I use a product called plant-gro. It comes in a white bottle with a green lid...it's a bit expensive, and they tell you to use way too much. You can use about 1/4 of what they suggest and it seems to work fine (and makes it last a lot longer). My plants grow quite well. 

If your tank is very warm or very cold it could be affecting the plants. 

Oh...also, if you're buying those pre-packaged plants that come in the plastic tubes with the gel stuff at the bottom - they're useless. They do always die. 
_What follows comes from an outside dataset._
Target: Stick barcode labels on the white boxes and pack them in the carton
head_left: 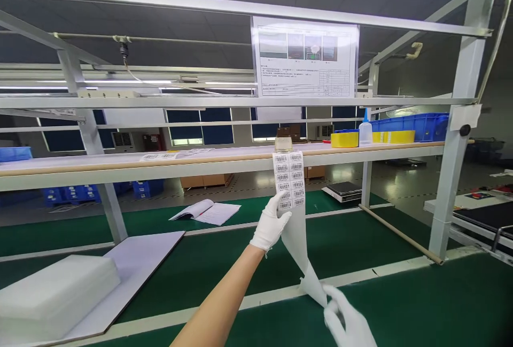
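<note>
A strip of barcode labels (290, 178) hangs from the front edge of the shelf (224, 165), below a clear tape-like block (284, 144). Its upper part carries two columns of printed labels; the lower part is bare backing, twisted and slanting down to the right. My left hand (271, 226), in a white glove, holds the strip's left edge just under the lowest labels, thumb and fingers on it. Lower right, my gloved right hand (345, 315) pinches the strip's bottom end between thumb and fingers.
White foam sheets (60, 293) are stacked on a white board (148, 256) at the left. An open booklet (208, 211) lies on the green surface (332, 245). Yellow tape rolls (345, 139), a bottle (365, 133) and a blue bin (428, 126) stand on the shelf. A metal post (452, 165) rises at right.
</note>
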The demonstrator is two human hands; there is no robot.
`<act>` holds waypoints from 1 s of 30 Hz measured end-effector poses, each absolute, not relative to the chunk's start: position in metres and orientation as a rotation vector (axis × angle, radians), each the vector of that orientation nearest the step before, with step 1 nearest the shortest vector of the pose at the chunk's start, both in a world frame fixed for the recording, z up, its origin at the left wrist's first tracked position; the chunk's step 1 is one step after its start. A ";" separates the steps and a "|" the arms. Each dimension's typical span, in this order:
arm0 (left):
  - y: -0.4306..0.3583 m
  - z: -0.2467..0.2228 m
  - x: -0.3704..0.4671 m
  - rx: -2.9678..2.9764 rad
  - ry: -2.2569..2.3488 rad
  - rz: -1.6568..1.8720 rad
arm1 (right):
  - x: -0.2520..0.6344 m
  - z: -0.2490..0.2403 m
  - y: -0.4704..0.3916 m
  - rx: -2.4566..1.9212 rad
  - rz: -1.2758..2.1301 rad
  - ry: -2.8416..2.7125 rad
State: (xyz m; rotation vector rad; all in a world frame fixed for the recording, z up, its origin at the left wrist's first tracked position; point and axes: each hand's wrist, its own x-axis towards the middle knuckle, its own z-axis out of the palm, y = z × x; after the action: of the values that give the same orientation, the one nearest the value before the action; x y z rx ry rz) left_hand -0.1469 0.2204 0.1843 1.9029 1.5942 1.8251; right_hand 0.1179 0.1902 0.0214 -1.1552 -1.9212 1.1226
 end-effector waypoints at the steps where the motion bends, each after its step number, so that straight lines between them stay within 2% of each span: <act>1: 0.219 0.186 -0.142 1.893 1.570 1.822 | 0.110 0.042 0.198 -1.112 1.096 -1.917; 3: 0.211 0.192 -0.132 1.864 1.547 1.839 | 0.092 0.090 0.212 -0.892 0.881 -1.887; 6: 0.198 0.206 -0.122 1.816 1.543 1.870 | 0.063 0.158 0.232 -0.469 0.341 -1.759; 8: 0.191 0.216 -0.117 1.788 1.548 1.874 | 0.044 0.189 0.248 -0.306 0.052 -1.655; 10: 0.186 0.225 -0.114 1.768 1.558 1.867 | 0.027 0.204 0.263 -0.260 -0.076 -1.589; 16: 0.176 0.234 -0.112 1.745 1.579 1.848 | 0.006 0.200 0.281 -0.253 -0.172 -1.554; 25: 0.174 0.233 -0.113 1.809 1.648 1.670 | 0.020 0.203 0.263 -0.253 -0.251 -1.595; 28: 0.154 0.224 -0.117 1.830 1.730 1.539 | 0.038 0.176 0.234 -0.250 -0.127 -1.615; 30: 0.125 0.210 -0.132 1.792 1.827 1.494 | 0.058 0.139 0.210 -0.338 0.066 -1.639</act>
State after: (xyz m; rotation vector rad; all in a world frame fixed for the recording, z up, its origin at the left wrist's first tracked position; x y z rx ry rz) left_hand -0.1317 0.1251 0.2098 1.7921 1.8273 1.4938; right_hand 0.0582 0.2098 0.1393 -0.3376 -1.6394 0.0659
What kinds of plants are you using? Some are a lot tougher than others.


----------



## MiSo (May 3, 2005)

you're probably trying to grow plants that have too many requirements for your aquarium. (lights, nutrients)
i suggest some aponogetons from walmart.
they're in the fish section. you drop the bulbs in your tank, and within a week it should start to sprout.
they're very easy to grow and practically need no maintenence.


----------



## fishfreaks (Jan 19, 2005)

gravel isnt the ideal substrate for plants, there may not be enough lighting nutrients etc like miso mentioned. what plants have you been trying?


----------



## Lydia (Feb 6, 2005)

you should probably put more gravel in....its not the best substrate for plants, but ive never had any problems with it when it is 2-3 inches deep....also, how many watts is your light?


----------



## euRasian32 (May 19, 2005)

i can second miso suggestions with the wal mart bulbs. here's an example of the bulbs about 3-4 weeks after dropping them in, minus the small java fern in the front which is barely noticable, and you can see one of the bulbs - it looks like a hairy turd between the plants and the glass.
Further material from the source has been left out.